Restate the full listing word for word and leave the pictures out.

Data shown:
┄┄┄┄┄┄

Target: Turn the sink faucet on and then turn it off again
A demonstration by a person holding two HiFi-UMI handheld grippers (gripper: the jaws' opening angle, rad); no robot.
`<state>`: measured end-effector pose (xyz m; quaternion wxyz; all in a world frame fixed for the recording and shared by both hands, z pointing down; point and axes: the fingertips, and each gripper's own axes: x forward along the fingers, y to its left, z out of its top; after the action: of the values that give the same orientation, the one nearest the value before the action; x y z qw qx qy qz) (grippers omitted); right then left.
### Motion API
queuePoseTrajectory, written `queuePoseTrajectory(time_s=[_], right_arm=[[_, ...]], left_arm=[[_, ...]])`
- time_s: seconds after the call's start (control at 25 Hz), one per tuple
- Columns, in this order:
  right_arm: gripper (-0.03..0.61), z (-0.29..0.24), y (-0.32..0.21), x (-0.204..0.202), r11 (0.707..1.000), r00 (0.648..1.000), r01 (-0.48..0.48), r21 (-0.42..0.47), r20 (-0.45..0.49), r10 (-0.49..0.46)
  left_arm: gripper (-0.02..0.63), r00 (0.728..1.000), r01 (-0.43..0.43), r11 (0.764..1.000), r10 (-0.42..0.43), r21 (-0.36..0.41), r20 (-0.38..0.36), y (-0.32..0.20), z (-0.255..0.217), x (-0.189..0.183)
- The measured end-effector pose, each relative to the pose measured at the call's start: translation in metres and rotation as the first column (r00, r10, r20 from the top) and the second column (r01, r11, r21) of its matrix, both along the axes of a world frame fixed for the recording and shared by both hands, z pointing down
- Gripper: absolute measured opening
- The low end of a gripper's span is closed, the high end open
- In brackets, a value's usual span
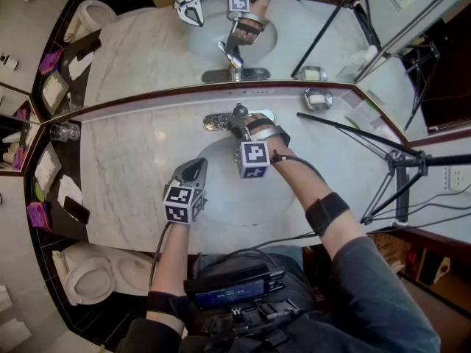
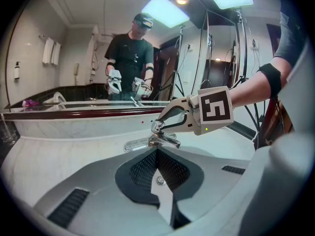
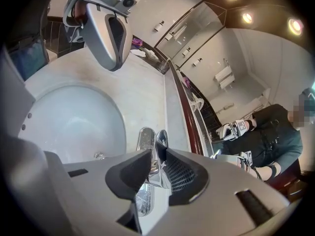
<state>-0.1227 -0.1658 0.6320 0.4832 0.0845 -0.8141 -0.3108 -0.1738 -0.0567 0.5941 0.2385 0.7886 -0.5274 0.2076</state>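
The left hand-held gripper has its jaws pressed together with nothing between them, and it points across the white desk at the chrome faucet. The right hand-held gripper reaches in from the right. Its jaws are set about the faucet's raised lever and its marker cube faces the camera. A forearm with a black band carries it. Behind, the mirror reflects a person holding both.

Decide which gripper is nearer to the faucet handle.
Right. The right gripper has its jaws on the faucet handle; the left gripper, shut, hovers over the near side of the basin, clear of it.
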Motion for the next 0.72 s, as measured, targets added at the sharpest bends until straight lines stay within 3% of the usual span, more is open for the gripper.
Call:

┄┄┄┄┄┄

Response to the exercise:
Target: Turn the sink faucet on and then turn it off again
A demonstration by a person holding two HiFi-UMI handheld grippers (gripper: the jaws' opening angle, rad); no robot.
`<state>`: measured end-effector pose (xyz m; quaternion wxyz; all in a world frame fixed for the recording and shared by both hands, z pointing down; point and axes: the fingertips, and each gripper's own axes: x forward along the fingers, y to its left, z out of its top; after the action: of the values that give the same orientation, the one nearest the value before the action; x y z qw qx qy qz) (grippers omitted); right then left.
### Motion API
queuePoseTrajectory, written `queuePoseTrajectory(time_s=[_], right_arm=[[_, ...]], left_arm=[[_, ...]])`
- time_s: seconds after the call's start (control at 25 Hz), one per tuple
- Columns, in this order:
  right_arm: gripper (-0.03..0.61), z (-0.29..0.24), y (-0.32..0.21), x (-0.204..0.202), r11 (0.707..1.000), r00 (0.648..1.000), r01 (-0.48..0.48), r21 (-0.42..0.47), r20 (-0.45..0.49), r10 (-0.49..0.46)
  left_arm: gripper (-0.02..0.63), r00 (0.728..1.000), r01 (-0.43..0.43), r11 (0.764..1.000), r10 (-0.42..0.43), r21 (-0.36..0.41), r20 (-0.38..0.36), y (-0.32..0.20), z (-0.255..0.217), x (-0.189..0.183)
- The measured end-effector pose, each relative to the pose measured at the call's start: translation in metres and rotation as the first column (r00, r10, r20 from the top) and the second column (r01, r11, r21) of its matrix, both along the axes of a world frame fixed for the recording and shared by both hands, z pointing down
- Gripper: absolute measured opening
- The low end of a gripper's span is closed, the high end open
- In brackets, a value's usual span
<state>-0.1227 -0.1658 0.6320 0.4832 0.0845 -0.8141 -0.3108 -0.1738 -0.0567 0.5941 0.2385 0.7886 -0.5274 0.2076</state>
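The left hand-held gripper has its jaws pressed together with nothing between them, and it points across the white desk at the chrome faucet. The right hand-held gripper reaches in from the right. Its jaws are set about the faucet's raised lever and its marker cube faces the camera. A forearm with a black band carries it. Behind, the mirror reflects a person holding both.

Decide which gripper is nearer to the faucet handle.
Right. The right gripper has its jaws on the faucet handle; the left gripper, shut, hovers over the near side of the basin, clear of it.
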Motion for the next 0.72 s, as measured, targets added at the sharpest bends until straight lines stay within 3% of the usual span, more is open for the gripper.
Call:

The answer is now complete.